Acropora indonesia
- Conservation status: Endangered (IUCN 3.1)

Scientific classification
- Kingdom: Animalia
- Phylum: Cnidaria
- Subphylum: Anthozoa
- Class: Hexacorallia
- Order: Scleractinia
- Family: Acroporidae
- Genus: Acropora
- Species: A. indonesia
- Binomial name: Acropora indonesia Wallace, 1997

= Acropora indonesia =

- Authority: Wallace, 1997
- Conservation status: EN

Species of coral

Acropora indonesia is a species of acroporid coral that was first described by Dr Carden Wallace in 1997. Found in marine, tropical, shallow reefs in sheltered flat locations or gentle slopes, it occurs at depths of 10 to 20 m. It is listed as a endangered species on the IUCN Red List, and it is thought to have a decreasing population. It is common and found over a large area, and is listed on CITES Appendix II.

==Description==
Acropora indonesia occurs in dense tiered cushion-shaped structures that are up to 1 m in depth. In colour, it is between dark grey/dark brown and pale, and the branches are tightly packed, thin, and upright. Branches at the perimeter of the structure have upward-facing ends and are up to 80mm long, and the axial corallites are normally obvious. The radial corallites are the same size. Within genus Acropora, there are no species similar to this. It is found in a marine environment in tropical, shallow reefs at depths of 10 to 20 m, and also on gently sloping submerged surfaces and ledges.

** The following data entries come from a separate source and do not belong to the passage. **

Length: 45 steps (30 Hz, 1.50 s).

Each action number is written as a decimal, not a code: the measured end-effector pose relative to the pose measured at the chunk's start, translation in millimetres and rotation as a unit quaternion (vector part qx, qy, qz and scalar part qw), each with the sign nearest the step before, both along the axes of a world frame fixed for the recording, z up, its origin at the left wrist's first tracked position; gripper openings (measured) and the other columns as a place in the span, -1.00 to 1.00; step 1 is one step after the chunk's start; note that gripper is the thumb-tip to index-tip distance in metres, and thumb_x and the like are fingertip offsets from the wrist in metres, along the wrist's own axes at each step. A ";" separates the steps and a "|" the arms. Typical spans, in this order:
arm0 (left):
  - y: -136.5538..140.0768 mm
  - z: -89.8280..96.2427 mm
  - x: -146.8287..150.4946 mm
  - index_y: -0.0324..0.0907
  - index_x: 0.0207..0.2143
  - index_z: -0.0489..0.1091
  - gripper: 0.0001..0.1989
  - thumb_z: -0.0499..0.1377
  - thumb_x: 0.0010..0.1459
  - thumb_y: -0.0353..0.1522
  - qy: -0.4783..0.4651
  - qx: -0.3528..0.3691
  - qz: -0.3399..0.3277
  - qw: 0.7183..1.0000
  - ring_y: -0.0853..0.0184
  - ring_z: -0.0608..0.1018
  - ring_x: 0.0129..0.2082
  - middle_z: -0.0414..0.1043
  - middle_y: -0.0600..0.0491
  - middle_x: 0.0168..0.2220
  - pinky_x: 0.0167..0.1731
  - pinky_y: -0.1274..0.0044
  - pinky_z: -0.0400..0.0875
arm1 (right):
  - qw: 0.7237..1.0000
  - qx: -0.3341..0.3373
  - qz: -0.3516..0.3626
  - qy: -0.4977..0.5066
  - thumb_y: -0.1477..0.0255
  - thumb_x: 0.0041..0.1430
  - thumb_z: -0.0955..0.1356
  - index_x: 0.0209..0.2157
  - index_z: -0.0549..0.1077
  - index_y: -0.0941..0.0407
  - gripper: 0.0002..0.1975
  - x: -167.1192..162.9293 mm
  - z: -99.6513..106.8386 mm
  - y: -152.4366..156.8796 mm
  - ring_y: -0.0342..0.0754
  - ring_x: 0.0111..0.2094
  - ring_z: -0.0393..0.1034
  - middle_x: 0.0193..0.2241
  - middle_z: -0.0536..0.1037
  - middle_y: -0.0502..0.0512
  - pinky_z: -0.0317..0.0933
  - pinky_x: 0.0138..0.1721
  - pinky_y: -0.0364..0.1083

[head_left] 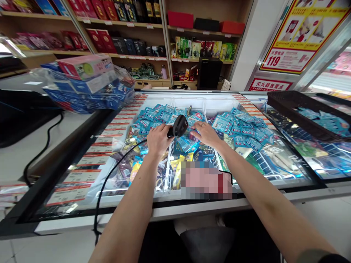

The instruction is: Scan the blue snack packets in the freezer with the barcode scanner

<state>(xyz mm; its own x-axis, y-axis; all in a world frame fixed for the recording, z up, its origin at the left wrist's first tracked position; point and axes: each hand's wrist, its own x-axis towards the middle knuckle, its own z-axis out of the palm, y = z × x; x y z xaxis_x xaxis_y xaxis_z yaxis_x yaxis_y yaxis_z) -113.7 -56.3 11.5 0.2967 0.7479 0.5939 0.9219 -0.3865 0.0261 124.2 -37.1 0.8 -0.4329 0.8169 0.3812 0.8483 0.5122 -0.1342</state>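
My left hand (158, 138) is wrapped round the handle of a black handheld barcode scanner (180, 126), its head tilted to the right. A black cord (112, 168) runs from it down to the left. To the right of the scanner, my right hand (205, 133) reaches over small blue packets with its fingers apart. Its fingertips are at or just above the packets; contact is hard to tell. One heap of blue packets (155, 116) lies on the left of the freezer's glass top, and another heap of blue packets (244, 128) is spread on the right.
The chest freezer (197, 208) holds bagged goods in wire baskets under glass. Price labels (93, 157) line its left side. A plastic-wrapped stack of boxes (87, 82) stands at back left, a dark tray (309, 113) at right. Pixelation covers a flat object (207, 180) near the front edge.
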 end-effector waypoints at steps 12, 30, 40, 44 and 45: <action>2.4 -3.2 3.0 -0.08 -0.14 0.37 -0.74 0.11 0.09 -0.25 0.025 -0.002 -0.035 0.999 0.20 0.46 -0.17 0.45 0.00 -0.23 -0.25 0.41 0.26 | 0.981 0.068 -0.173 0.059 0.04 0.20 0.15 -0.16 0.40 0.29 -0.42 8.8 -12.4 -16.6 0.16 -0.07 0.22 -0.22 0.41 0.35 0.07 0.02 0.10; 3.4 -4.6 3.7 -0.10 -0.12 0.36 -0.70 0.12 0.08 -0.24 0.036 -0.006 -0.069 0.997 0.18 0.46 -0.17 0.44 -0.02 -0.20 -0.26 0.41 0.29 | 0.920 -0.029 -0.137 0.365 0.27 0.10 0.29 -0.12 0.27 0.11 -0.68 34.0 -28.4 0.6 -0.03 -0.28 0.35 -0.24 0.46 0.11 0.21 -0.19 -0.01; -1.0 -2.4 4.5 -0.10 -0.11 0.36 -0.69 0.11 0.06 -0.26 0.037 -0.007 -0.097 0.995 0.20 0.46 -0.17 0.44 -0.03 -0.19 -0.30 0.43 0.30 | 0.888 0.039 -0.145 0.434 0.27 0.17 0.22 -0.14 0.23 0.07 -0.75 38.4 -22.4 -3.0 -0.03 -0.37 0.34 -0.32 0.44 0.10 0.25 -0.30 -0.01; -1.5 -1.9 5.1 -0.11 -0.11 0.35 -0.68 0.10 0.06 -0.28 0.048 -0.011 -0.106 0.993 0.20 0.47 -0.19 0.44 -0.02 -0.21 -0.29 0.44 0.30 | 0.890 0.046 -0.145 0.429 0.25 0.18 0.23 -0.15 0.23 0.07 -0.75 38.4 -24.1 -2.0 -0.04 -0.37 0.33 -0.31 0.43 0.10 0.26 -0.31 -0.01; -1.5 -1.8 5.2 -0.11 -0.10 0.35 -0.68 0.10 0.06 -0.28 0.050 -0.011 -0.108 0.993 0.20 0.47 -0.19 0.44 -0.02 -0.22 -0.28 0.44 0.30 | 0.891 0.048 -0.147 0.427 0.25 0.18 0.23 -0.16 0.23 0.07 -0.75 38.4 -24.3 -1.8 -0.04 -0.36 0.33 -0.30 0.42 0.11 0.26 -0.32 -0.01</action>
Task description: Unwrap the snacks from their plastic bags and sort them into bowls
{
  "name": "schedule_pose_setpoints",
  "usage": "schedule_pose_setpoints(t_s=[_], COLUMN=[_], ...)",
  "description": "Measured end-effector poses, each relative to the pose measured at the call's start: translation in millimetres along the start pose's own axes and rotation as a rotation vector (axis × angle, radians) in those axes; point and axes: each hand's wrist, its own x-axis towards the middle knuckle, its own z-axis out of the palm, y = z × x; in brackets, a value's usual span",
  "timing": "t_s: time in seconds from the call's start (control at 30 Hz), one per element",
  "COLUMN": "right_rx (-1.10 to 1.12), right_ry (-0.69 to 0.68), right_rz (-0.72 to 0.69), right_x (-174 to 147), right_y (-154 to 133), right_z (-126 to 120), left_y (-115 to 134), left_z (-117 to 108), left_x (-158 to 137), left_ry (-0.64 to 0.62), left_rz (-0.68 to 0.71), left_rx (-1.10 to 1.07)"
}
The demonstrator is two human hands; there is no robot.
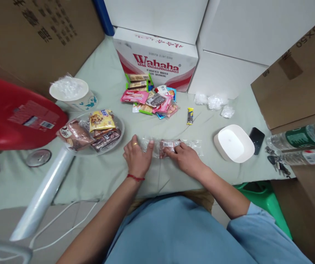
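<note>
A small snack packet (170, 145), reddish-brown with a pale label, lies on a strip of clear plastic film (194, 146) on the cloth-covered table. My right hand (187, 157) has its fingers bent over this packet and holds it down. My left hand (138, 157), with a ring and a red wrist cord, rests at the film's left end. Its thumb and fingers are spread apart, and the thumb touches the film. Beyond the hands sits a pile of wrapped snacks (153, 97). A small yellow-and-dark packet (190, 116) lies to the right of the pile.
At left are a clear bowl (123, 128) of packets, a paper cup (84, 101) of crumpled film, a red jug (20, 113) and a film roll (43, 192). Right: a white bowl (234, 143), phone (257, 140), keys (278, 163) and bottles (308, 135). Boxes (157, 60) line the back.
</note>
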Motion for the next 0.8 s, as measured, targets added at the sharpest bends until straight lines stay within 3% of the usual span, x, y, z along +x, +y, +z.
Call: schedule_pose_setpoints(t_s=[0.1, 0.23, 0.4, 0.47, 0.6, 0.67, 0.73, 0.8], right_rx=[0.003, 0.023, 0.100, 0.182, 0.464, 0.532, 0.442, 0.283], right_ry=[-0.019, 0.012, 0.074, 0.105, 0.134, 0.238, 0.419, 0.514], right_rz=[0.013, 0.022, -0.013, -0.059, -0.242, -0.136, 0.156, 0.391], right_x=[0.0, 1.6, -1.3, -10.7, -37.8, -46.2, -48.1, -46.1], right_y=[-1.7, -2.2, -0.7, 5.9, 33.0, 47.8, 58.9, 65.4], right_z=[-4.0, -1.2, 13.6, 15.8, 8.6, 6.7, 10.9, 19.6], left_y=[12.0, 30.6, 54.5, 56.1, 44.8, 36.7, 29.8, 24.6], left_z=[0.6, 0.0, 9.8, 14.4, 24.4, 30.7, 36.2, 39.3], left_x=[0.4, -7.8, -24.8, -27.5, -33.7, -40.7, -48.5, -54.4], left_ry=[-0.117, -0.224, -0.410, -0.436, -0.364, -0.326, -0.282, -0.241], left_rz=[-0.032, -0.001, 0.229, 0.357, 0.721, 0.862, 0.942, 0.967], left_rx=[-0.053, -0.432, -0.585, -0.528, -0.269, -0.140, -0.049, 0.005])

The species is composed of aragonite (calcium carbonate).

==Distribution==
Acropora indonesia is common and found over a large area of the Indo-Pacific; Indonesia (all six regions), including the Banggai islands of Sulawesi and Raja Ampat islands, Thailand, the Solomon Islands, the Philippines, Singapore, Australia, Malaysia, Papua New Guinea, and Myanmar. There is no exact population for the species, but it is known to be decreasing overall, given threats from disease and bleaching caused by the rising sea temperatures. It is prey to starfish Acanthaster planci, which is becoming a common species, and is threatening numbers of Acropora species. It is also threatened by human activities, fishing, climate change, and industry. It is classed as an endangered species on the IUCN Red List, is listed under CITES Appendix II, and may occur in Marine Protected Areas.

==Taxonomy==
C. C. Wallace first described the species in 1997 as Acropora indonesia, in Indonesia.